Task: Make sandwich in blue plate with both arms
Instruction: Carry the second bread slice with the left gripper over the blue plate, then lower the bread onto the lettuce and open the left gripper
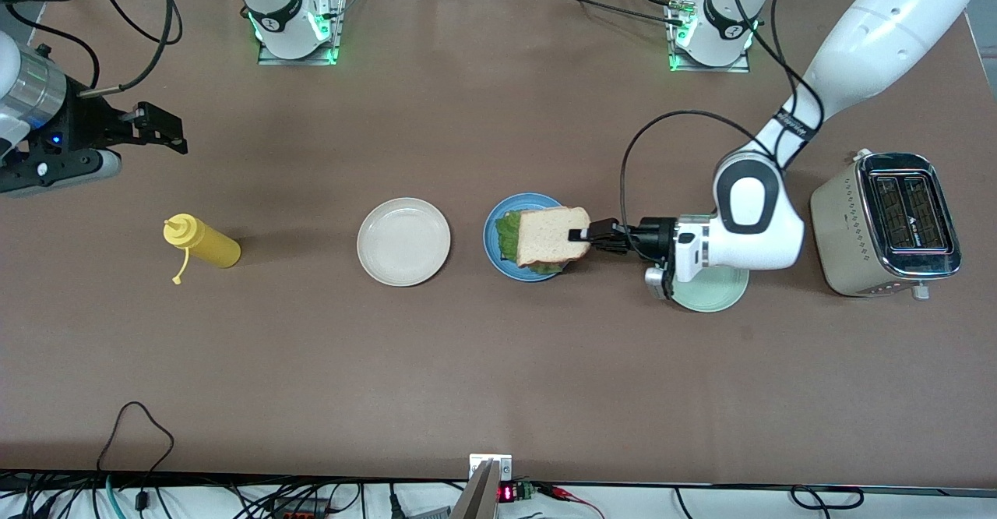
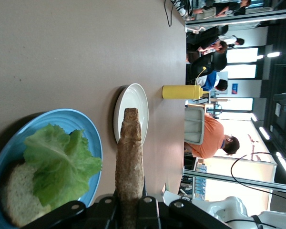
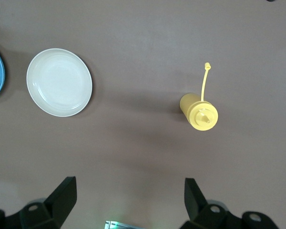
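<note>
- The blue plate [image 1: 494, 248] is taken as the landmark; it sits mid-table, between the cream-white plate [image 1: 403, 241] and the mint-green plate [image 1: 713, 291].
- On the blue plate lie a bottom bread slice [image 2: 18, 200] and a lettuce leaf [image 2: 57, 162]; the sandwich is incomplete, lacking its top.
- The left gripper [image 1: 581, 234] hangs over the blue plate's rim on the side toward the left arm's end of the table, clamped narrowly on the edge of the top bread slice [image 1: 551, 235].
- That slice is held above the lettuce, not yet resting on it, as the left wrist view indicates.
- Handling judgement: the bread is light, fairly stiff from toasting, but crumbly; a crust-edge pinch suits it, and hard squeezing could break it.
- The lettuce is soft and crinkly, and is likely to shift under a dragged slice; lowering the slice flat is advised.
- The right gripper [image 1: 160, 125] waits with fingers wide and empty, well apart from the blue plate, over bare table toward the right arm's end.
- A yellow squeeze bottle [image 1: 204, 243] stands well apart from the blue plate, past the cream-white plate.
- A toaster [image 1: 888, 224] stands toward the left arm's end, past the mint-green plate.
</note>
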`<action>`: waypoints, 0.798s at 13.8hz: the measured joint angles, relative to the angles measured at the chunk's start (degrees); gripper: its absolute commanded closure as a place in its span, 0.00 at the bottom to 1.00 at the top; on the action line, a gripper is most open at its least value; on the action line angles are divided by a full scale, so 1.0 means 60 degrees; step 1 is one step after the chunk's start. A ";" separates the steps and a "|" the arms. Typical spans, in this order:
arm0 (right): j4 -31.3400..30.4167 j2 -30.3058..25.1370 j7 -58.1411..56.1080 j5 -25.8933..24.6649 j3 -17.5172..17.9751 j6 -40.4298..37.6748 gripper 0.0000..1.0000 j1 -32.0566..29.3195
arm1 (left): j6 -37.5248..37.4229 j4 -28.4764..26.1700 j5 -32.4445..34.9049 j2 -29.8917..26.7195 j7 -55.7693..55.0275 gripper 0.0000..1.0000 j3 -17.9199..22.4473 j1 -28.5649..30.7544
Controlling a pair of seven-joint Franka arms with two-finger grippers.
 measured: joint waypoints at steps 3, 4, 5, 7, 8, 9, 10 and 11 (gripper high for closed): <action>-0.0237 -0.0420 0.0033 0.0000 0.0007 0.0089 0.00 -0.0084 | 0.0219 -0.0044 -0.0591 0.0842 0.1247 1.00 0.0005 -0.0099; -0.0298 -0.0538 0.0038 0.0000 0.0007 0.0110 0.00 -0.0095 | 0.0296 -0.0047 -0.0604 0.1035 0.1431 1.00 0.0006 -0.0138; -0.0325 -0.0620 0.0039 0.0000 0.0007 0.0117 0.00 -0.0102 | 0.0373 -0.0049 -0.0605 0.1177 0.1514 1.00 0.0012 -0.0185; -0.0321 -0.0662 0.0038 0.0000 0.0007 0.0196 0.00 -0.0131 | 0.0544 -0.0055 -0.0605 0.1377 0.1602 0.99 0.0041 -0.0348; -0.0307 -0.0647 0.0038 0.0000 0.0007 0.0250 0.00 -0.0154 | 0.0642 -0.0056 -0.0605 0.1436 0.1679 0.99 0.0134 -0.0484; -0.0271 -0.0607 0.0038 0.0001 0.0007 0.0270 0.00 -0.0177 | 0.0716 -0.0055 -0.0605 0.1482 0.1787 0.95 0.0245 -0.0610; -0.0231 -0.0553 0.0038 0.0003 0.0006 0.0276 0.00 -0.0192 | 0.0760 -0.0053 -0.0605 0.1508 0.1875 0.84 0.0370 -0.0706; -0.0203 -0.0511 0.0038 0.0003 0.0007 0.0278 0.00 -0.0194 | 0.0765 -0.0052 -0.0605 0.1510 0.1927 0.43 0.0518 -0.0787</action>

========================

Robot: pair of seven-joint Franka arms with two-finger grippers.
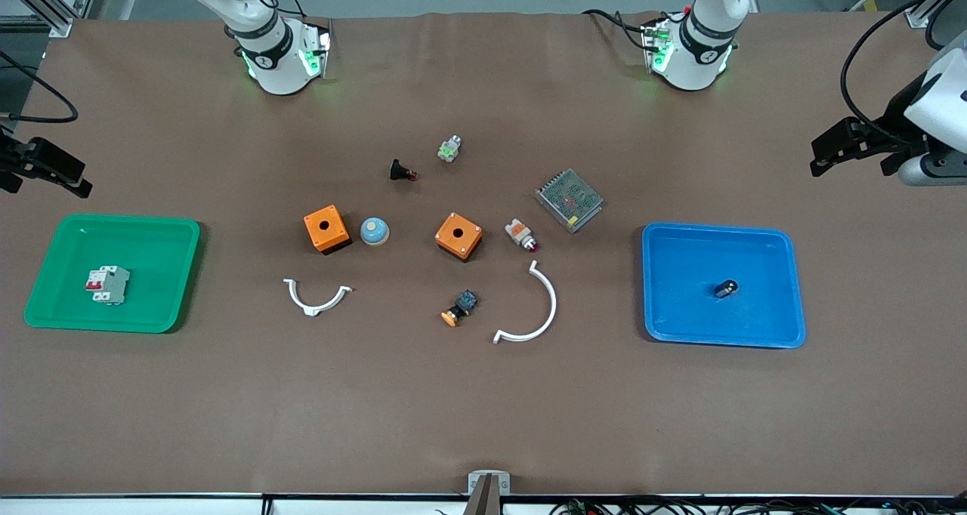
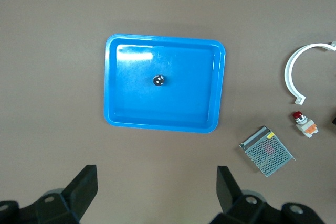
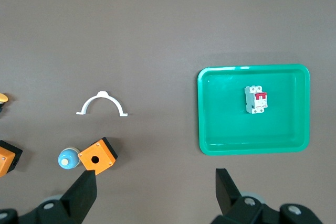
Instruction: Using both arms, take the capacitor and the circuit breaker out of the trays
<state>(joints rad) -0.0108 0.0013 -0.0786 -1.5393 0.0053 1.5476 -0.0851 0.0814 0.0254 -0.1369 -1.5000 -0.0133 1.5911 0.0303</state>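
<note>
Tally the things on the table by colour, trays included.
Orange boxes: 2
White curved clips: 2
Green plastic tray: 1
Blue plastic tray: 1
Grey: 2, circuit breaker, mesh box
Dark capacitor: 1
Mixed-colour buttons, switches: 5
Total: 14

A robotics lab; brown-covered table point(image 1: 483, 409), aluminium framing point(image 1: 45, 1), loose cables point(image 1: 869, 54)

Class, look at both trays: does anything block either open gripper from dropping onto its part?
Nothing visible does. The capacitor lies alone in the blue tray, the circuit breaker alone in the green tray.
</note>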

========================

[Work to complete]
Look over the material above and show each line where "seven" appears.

[Answer box]
Controlling a pair of seven-joint Franka arms with two-finger grippers.
Robot: pair of seven-joint Franka arms with two-finger grippers.

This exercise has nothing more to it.